Le Tour de France prend le contre-pied du Giro en 2023. En effet, alors que les organisateurs du Tour d’Italie ont décidé de redonner une place prépondérante au contre-la-montre avec trois étapes et plus de 70 kilomètres, ceux de la Grande Boucle n’ont pas dérogé à leurs habitudes récentes. La 110eme édition du Tour de France ne proposera que 22 kilomètres d’effort chronométré sur un terrain accidenté entre Passy et Combloux par la Côte de Domancy. Alors que Jonas Vingegaard n’a pas manqué de pointer du doigt cette caractéristique du parcours dévoilé la semaine passée, l’ancien sélectionneur de l’équipe de France Cyrille Guimard en a remis une couche. S’il admet que « c’est un très beau parcours » qui est « quand même relativement équilibré » malgré la présence de 30 cols, le « Druide » ne digère pas la faible place laissée au contre-la-montre. « Je le regrette, j'ai même presque envie de dire carton rouge : seulement 22 kilomètres de contre-la-montre sur le Tour de France, je trouve que ça fait très peu, a-t-il ajouté dans une chronique publiée sur le site spécialisé Cyclism’Actu. Et je pense que ce n'est pas normal. N'oublions pas que le chrono, c'est l'épreuve de vérité, où chacun peut s'exprimer de façon individuelle. »


Guimard : « Peut-être aussi que c'est pour favoriser les Français… »

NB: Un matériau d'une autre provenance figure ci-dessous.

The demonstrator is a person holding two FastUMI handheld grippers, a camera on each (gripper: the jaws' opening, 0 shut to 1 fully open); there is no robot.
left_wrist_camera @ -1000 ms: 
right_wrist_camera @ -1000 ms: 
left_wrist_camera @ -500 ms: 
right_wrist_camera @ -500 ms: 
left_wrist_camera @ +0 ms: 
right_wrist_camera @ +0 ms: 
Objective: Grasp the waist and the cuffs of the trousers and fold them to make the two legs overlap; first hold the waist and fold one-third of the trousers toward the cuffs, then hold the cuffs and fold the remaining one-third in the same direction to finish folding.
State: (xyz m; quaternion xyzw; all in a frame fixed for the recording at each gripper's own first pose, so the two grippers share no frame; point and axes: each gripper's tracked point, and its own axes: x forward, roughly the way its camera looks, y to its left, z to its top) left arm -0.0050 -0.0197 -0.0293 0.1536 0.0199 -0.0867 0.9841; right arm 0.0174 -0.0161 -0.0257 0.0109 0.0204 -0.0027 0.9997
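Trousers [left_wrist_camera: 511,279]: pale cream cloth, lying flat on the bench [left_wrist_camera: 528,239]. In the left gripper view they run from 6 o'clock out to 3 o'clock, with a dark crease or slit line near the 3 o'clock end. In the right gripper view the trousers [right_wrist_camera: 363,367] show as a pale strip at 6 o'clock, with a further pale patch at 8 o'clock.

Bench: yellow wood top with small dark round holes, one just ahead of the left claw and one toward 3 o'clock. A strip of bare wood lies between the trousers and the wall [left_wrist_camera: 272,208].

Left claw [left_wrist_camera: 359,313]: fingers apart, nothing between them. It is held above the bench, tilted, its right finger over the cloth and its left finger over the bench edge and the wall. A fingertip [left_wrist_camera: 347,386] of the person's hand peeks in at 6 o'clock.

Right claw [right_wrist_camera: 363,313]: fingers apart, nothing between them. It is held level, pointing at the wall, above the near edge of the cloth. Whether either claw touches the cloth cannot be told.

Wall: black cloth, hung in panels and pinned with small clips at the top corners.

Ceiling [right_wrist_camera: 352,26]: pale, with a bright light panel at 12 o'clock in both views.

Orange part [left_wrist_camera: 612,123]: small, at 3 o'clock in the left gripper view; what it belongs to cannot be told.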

Avec aussi peu de distance et un parcours montagneux, Cyrille Guimard se pose même la question de l’intérêt pour les équipes de préparer le matériel spécifique au contre-la-montre pour le prochain Tour de France. « Ne faire que 22 kilomètres... Je ne vois pas pourquoi on ferait des vélos de contre-la-montre pour l'année prochaine, a-t-il déclaré. D'autant qu'en plus, le seul chrono va passer par la Côte de Domancy jusque Combloux, donc on va peut-être le faire avec un vélo normal. C'est pour moi le seul vrai hic de ce parcours. C'est vrai que les organisateurs ont un certain nombre de contraintes, mais quand on met 22 bornes, on peut très bien en rajouter une quinzaine sans déranger beaucoup de monde. » Un choix délibéré de la part des équipes de Christian Prudhomme qui pourrait avoir une justification particulière selon l’ancien directeur sportif. « Peut-être aussi que c'est pour favoriser les Français, ajoute-t-il. Comme ils sont un peu limités dans cet exercice, en mettre le moins possible - et sur un parcours sur lequel des Gaudu, Bardet perdront moins de temps que si c'était totalement plat - on peut se poser la question, même si j'espère que non. » Un parcours avec lequel les candidats au maillot jaune vont devoir compose, de gré ou de force.